We continued heading along towards a large basin with quite a lot of lily pads and reed beds on the far side. Mark then hooked a fish and his rod tip started nodding away. I told him to take his time and just as I got the net ready it came to the surface and we were both quite surprised to see an eel! Instead of waiting for the net Mark just lifted it out onto the bank. Having caught one recently I knew how difficult they can be to handle but Mark told me he knew how to calm them down. What happened next had me in stitches. Mark placed the eel on its back and began rubbing it from head to tail. This had the desired effect rather quickly and the fish was soon rather limp and easy to handle. After a quick photo of the "Eel Stroker" with his victim, the eel was popped back and quickly came around before it slowly slithered off through the rocks and other debris on the bottom.

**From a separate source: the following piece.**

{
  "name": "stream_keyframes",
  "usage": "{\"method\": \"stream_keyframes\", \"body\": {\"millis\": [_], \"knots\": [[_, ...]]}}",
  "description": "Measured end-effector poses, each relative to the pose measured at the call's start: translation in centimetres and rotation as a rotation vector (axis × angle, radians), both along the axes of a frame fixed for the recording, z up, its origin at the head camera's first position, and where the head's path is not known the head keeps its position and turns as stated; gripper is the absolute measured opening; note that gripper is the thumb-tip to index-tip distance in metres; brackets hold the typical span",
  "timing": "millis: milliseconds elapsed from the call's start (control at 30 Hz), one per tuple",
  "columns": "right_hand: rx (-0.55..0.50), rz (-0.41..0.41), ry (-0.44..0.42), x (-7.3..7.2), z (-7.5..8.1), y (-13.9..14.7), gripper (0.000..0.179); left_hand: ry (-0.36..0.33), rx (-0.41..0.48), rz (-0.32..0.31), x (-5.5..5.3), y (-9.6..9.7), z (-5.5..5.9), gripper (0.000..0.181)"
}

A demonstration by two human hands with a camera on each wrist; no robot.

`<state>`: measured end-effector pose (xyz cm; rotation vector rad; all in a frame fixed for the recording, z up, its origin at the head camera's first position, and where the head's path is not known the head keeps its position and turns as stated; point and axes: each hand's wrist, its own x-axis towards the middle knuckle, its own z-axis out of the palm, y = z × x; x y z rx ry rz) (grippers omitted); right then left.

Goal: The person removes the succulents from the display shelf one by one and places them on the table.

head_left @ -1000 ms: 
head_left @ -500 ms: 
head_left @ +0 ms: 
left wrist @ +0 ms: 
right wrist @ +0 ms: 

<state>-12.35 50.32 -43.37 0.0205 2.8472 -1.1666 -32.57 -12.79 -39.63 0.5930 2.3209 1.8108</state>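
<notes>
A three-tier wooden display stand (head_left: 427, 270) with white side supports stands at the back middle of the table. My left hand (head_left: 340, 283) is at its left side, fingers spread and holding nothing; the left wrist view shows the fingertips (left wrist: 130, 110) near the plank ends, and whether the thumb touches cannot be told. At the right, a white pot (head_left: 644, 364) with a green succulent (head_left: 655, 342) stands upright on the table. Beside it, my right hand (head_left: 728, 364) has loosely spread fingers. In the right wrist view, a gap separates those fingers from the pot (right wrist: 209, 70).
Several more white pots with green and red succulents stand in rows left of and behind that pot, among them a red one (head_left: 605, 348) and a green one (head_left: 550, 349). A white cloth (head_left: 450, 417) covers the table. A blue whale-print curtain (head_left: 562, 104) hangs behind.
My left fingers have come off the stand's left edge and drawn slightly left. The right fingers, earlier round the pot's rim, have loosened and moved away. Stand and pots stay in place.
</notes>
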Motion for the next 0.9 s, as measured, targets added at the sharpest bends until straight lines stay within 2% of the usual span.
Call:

Mark the eel stroker with a fairly limp easy to handle eel. I wish I had known about this technique when I caught one the other week!

Shortly afterwards I had a small pike nipping at my lure again and let Mark have a go in the spot where I thought it was. He had no luck trying to tempt it though so we started heading back to the car. I had one more small jack follow my lure and again Mark had a few casts in the vicinity without reward so we decided to head to our next venue, Loch Lubnaig, to try and get Mark his first perch. Having been there recently with Jake and caught over twenty between us I was very confident getting Mark one would be easier than the search for pike had turned out to be. Having learnt an itchy lesson during that visit I had brought both of us midge nets ready for the little buggers should they appear and we were quickly fishing at my favourite spot. My rod was already set up and I cockily told Mark I'd probably have a perch by the time he had set up his. Pretty soon Mark was fishing next to me though and the lack of bites was quite worrying at first until I felt a few taps and then the weight of a fish. I smiled over at Mark who was concentrating on his own fishing and hadn't noticed the bend in my rod. With the fish at my feet I was just about to lift it out of the water when it spat the jighead out of its mouth and shot off back into the weeds in front of us. Bugger. I was hopeful it would be the first of a few but after a while with no more bites we decided to move along the shore to the small peninsula at the bend in the loch. Once there we carried on searching and after a while Mark called over to me that he was in. I didn't want a second perch to escape so I quickly reeled in and ran over with the net and Mark soon had his first ever perch safely in it.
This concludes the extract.